Salvia divinorum is a hallucinogenic compound that is derived from a plant related to the mint family. The leaves can be made into a tea or dried and crushed into a powder and smoked. The result is a powerful, but short, hallucinogenic trip.
Websites describe salvia divinorum as “eye candy” because it produces closed-eye visuals. The proponents of this drug say that, at high doses, it produces vivid visual reactions even with eyes open and, with eyes closed, the user may completely enter a visionary world that will appear real.
Since salvia divinorum is not a controlled substance, police officers do not have an enforcement role in preventing its use. However, officers should be aware of the drug in case they encounter subjects who are experiencing its effects.
• Opium Analogue
Another drug that is readily promoted on the Internet is kratom, a narcotic substance that is native to Thailand. Thai officials have made kratom illegal, but the United States has not yet added it to the list of controlled narcotic substances.
Kratom is popular in Thailand for moderating and beating addiction to opium. Some Thais also use kratom to prolong sexual intercourse. In the United States, kratom is promoted as a substitute for Oxycontin and heroin.
• Laughing Gas
Anyone who has ever had dental surgery under the influence of nitrous oxide will tell you that the effect of this gas is extreme euphoria. In other words, laughing gas can get you really high.
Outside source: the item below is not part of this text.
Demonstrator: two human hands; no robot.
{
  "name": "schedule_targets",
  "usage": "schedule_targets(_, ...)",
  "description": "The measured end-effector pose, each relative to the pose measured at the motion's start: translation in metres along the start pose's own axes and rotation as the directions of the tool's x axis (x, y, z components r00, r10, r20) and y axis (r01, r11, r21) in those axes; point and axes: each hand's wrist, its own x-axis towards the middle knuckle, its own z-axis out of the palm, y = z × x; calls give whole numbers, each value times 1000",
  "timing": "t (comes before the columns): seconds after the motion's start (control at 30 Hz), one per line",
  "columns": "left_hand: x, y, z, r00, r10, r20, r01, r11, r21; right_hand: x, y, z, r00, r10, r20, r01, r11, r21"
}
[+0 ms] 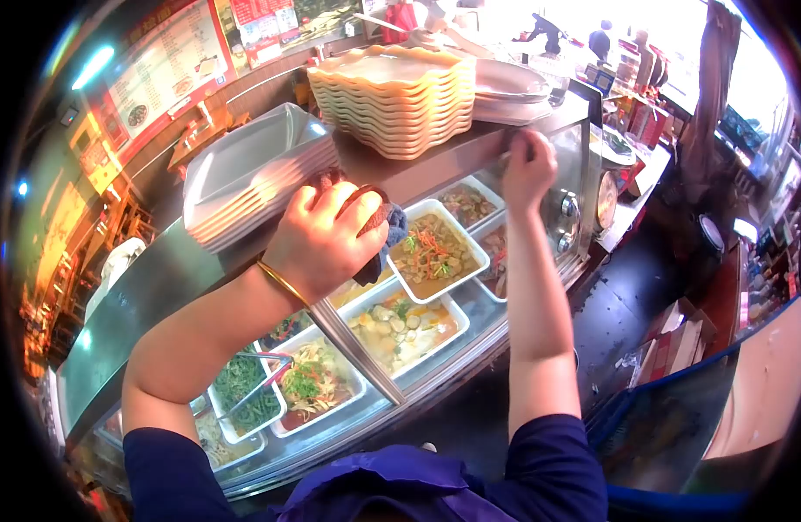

This fact has not escaped the notice of people who are constantly on the lookout for a substance to abuse. Tanks of laughing gas are a fixture at some raves and parties. Dealers use the tanks to fill balloons that are sold to the ravers.
“[The dealers] are stealing tanks from hospitals and dentists’ offices and getting the tanks refilled. There are not permits or licenses required to do it,” says Det. Glen Stanley of the Los Angeles Police Department.
While nitrous oxide abuse sounds benign, it can be dangerous to both the user and the public. Party patrons and ravers have been known to drive under its influence. Also, laughing gas deprives the user’s brain of oxygen and can cause brain and nerve damage and, in rare cases, even death.